Directions for this task
In the records that follow, find each line with the word "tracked" and copy it.
--- START ---
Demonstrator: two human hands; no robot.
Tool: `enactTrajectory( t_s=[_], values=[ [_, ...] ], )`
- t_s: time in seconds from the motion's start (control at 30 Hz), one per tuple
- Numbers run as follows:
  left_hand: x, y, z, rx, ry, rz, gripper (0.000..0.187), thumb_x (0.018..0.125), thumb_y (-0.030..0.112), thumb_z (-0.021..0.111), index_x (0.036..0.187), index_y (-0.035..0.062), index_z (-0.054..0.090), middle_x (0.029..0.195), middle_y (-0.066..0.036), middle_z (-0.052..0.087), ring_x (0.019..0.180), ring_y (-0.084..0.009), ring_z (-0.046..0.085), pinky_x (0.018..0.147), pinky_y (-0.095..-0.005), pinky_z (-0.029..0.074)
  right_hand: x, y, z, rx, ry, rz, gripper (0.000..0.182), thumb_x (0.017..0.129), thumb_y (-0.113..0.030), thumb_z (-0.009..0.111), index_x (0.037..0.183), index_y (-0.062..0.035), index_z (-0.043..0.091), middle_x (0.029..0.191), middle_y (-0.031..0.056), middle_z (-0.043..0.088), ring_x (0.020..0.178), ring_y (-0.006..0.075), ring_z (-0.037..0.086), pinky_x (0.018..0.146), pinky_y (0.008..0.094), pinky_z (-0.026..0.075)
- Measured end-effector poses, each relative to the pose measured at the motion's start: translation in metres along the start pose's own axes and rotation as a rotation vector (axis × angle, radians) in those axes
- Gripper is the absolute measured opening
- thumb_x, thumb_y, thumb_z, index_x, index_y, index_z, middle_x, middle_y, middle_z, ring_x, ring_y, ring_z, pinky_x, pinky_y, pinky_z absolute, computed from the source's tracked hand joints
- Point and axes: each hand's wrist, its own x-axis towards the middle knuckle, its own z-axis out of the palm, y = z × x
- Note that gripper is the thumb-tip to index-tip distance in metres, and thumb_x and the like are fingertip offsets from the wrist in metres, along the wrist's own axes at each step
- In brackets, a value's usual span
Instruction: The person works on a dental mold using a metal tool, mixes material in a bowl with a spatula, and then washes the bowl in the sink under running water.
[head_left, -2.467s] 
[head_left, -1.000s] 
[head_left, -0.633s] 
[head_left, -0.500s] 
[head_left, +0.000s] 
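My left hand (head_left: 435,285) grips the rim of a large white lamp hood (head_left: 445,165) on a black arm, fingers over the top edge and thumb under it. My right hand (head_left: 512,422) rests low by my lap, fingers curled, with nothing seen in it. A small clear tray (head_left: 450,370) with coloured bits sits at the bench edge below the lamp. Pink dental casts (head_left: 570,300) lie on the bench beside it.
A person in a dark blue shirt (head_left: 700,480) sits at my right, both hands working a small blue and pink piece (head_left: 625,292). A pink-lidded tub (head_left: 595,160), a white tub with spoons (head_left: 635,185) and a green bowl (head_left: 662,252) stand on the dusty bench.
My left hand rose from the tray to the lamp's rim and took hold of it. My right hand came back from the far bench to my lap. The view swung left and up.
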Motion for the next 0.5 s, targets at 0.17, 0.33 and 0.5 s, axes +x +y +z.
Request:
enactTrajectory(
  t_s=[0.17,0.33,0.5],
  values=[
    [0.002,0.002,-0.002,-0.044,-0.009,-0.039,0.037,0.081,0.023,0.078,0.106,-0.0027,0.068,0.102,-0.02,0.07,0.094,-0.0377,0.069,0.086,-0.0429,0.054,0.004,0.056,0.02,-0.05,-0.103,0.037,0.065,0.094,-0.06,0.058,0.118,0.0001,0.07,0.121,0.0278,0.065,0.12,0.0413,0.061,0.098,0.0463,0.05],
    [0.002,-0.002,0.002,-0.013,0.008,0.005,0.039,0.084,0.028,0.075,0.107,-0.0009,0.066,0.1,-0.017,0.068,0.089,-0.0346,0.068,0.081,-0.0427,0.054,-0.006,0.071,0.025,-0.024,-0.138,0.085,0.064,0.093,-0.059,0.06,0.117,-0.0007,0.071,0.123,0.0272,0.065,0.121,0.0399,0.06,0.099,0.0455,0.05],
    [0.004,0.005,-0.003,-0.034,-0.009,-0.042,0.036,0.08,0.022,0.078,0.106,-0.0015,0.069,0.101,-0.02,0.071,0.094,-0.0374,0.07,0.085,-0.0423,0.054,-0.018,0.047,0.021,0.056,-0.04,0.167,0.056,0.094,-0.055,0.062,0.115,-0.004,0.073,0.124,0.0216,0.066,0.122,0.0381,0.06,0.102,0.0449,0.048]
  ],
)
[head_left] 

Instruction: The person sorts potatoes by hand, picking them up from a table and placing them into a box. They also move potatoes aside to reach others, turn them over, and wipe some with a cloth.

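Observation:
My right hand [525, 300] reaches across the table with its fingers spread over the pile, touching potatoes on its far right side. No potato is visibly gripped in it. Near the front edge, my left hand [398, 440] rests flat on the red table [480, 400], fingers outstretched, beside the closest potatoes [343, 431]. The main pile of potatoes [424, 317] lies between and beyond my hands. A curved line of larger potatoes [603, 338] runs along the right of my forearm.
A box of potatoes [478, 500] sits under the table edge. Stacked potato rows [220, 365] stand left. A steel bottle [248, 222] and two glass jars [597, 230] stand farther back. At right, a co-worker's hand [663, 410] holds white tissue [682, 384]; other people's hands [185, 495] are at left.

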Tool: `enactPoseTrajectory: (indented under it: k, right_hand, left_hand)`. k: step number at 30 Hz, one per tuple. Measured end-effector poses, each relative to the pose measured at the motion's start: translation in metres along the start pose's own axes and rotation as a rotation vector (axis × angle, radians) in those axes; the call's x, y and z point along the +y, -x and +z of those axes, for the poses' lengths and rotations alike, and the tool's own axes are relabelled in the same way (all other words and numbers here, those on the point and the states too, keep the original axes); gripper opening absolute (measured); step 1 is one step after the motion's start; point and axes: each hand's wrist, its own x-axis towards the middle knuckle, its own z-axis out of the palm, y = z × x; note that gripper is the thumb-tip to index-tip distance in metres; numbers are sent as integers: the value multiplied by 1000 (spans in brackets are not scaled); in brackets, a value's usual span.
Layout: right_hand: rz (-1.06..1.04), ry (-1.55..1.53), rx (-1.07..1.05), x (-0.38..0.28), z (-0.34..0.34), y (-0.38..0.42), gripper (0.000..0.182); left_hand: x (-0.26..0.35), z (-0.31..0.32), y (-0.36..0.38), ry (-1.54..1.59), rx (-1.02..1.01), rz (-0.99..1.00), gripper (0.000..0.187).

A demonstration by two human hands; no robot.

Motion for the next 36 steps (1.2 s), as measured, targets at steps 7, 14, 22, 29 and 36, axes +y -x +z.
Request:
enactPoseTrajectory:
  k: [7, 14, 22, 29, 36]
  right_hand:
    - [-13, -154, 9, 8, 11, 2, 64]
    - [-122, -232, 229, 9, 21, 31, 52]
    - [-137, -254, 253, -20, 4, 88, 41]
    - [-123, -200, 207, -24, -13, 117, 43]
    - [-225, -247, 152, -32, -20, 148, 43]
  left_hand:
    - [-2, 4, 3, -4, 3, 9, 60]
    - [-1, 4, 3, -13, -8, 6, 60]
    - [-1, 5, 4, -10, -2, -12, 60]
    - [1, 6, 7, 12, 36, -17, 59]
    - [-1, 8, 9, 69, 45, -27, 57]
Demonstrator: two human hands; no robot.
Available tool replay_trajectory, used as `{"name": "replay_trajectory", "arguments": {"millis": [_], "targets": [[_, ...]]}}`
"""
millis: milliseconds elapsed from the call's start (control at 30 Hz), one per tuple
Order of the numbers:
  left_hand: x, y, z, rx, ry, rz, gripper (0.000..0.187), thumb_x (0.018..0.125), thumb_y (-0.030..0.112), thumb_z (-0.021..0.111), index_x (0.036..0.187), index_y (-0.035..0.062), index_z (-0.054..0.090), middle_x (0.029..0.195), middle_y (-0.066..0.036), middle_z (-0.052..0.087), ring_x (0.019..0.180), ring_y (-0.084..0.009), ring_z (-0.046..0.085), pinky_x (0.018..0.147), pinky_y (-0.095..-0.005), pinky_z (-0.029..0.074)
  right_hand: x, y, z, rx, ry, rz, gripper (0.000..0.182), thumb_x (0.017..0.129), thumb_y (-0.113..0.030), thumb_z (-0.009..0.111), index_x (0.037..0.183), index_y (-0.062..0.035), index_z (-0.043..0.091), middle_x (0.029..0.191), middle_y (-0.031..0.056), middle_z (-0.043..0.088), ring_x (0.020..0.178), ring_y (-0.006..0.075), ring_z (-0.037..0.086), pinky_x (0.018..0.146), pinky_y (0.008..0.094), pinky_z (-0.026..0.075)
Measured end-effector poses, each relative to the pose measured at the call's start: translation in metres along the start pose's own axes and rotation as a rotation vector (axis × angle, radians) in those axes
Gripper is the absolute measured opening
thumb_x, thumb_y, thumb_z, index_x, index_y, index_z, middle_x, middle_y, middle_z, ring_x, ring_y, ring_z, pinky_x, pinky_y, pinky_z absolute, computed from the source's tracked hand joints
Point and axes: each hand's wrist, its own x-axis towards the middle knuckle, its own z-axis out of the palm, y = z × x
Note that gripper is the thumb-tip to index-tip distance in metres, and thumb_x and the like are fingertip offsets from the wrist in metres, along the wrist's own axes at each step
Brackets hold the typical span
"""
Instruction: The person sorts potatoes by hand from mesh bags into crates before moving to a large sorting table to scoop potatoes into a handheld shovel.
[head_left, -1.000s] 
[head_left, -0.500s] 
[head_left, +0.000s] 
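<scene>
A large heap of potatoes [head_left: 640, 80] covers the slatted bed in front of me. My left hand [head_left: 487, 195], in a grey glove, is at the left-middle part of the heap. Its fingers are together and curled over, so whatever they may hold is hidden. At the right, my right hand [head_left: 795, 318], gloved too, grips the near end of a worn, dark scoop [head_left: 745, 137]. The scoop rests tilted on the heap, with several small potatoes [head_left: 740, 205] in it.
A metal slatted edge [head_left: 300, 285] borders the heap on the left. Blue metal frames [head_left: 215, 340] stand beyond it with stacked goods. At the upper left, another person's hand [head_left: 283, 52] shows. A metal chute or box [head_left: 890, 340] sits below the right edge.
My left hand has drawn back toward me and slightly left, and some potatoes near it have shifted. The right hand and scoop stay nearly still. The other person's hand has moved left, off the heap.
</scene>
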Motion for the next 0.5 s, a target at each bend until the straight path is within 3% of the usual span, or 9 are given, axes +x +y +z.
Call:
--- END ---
Response area
- thumb_x, thumb_y, thumb_z, index_x, index_y, index_z, middle_x, middle_y, middle_z, ring_x, ring_y, ring_z, pinky_x, pinky_y, pinky_z absolute, computed from the source's tracked hand joints
thumb_x, thumb_y, thumb_z, index_x, index_y, index_z, middle_x, middle_y, middle_z, ring_x, ring_y, ring_z, pinky_x, pinky_y, pinky_z absolute, computed from the source's tracked hand joints

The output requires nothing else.